Wendy Norfleet says she’s lost more than half of her business in March and April since the coronavirus outbreak began.
Norfleet is CEO of Norfleet Integrated Solutions, a professional training and coaching firm. Most of her clients want to meet in person, but some have switched to virtual appointments, helping Norfleet keep some of her business.
Other appointments have been postponed through the end of April, she said. Event organizers canceled an Orlando training event, which was supposed to be nearly a fourth of her business for the month.
“That greatly impacted my income,” she said.
Norfleet doesn’t have any full-time employees but works with seven contractors. She has a part-time consultant, who for now, she can’t afford to pay.
Luckily, Norfleet said she’s still been able to communicate virtually with her JAX Chamber IT Council members, Leadership Jacksonville and other small business owners, who share similar concerns about their businesses.

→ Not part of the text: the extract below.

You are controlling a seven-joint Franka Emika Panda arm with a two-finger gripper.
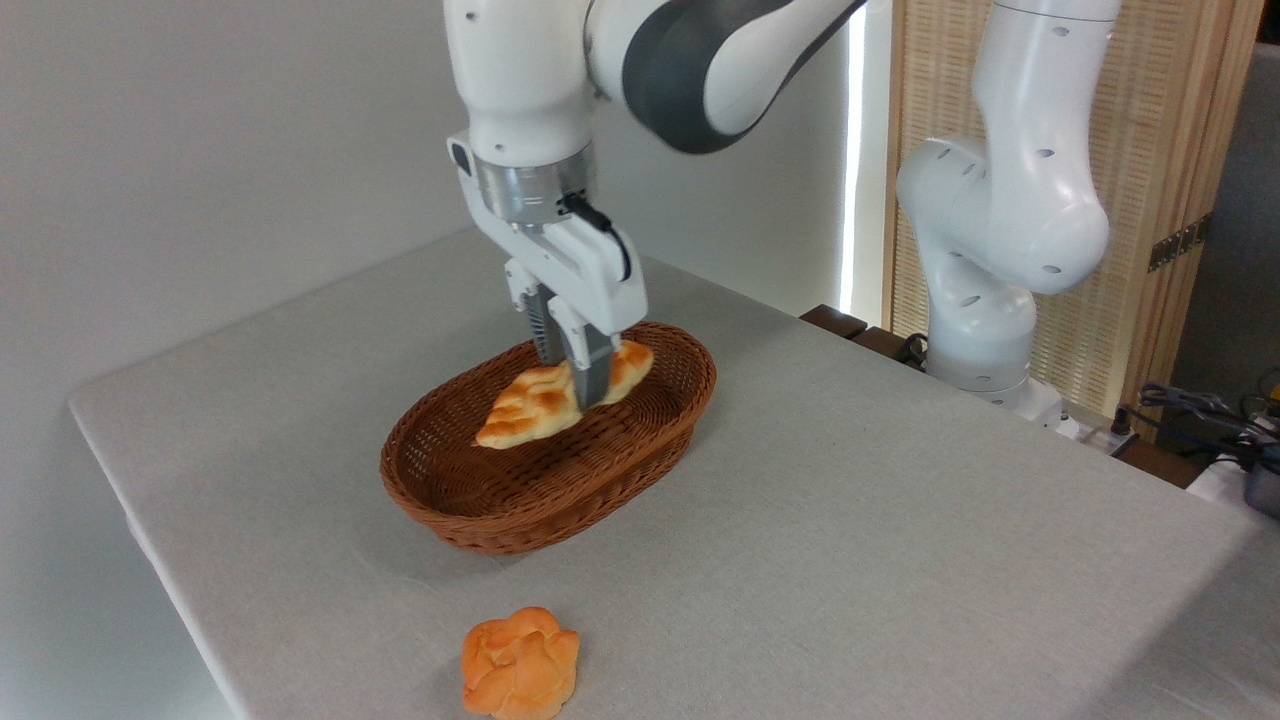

“A lot of small businesses I talked to, a lot of them had employees or contractors, a lot of their businesses are on hold right now,” she said.
To replace her normal socializing and networking, Norfleet said she and other groups have been meeting virtually to catch up. She is president of the JAX Chamber IT Council and continuing over video chat to plan an event for August.
In addition to running her company from home, Norfleet also has been helping her two daughters, ages 11 and 5, with their online classes. She takes two hours each morning to help her youngest with the computer.
She expects a lot of small businesses, including her own, to have trouble recovering from the pandemic shutdown.
“I just hope it’s over soon,” she said. “It’s the fear of the unknown.”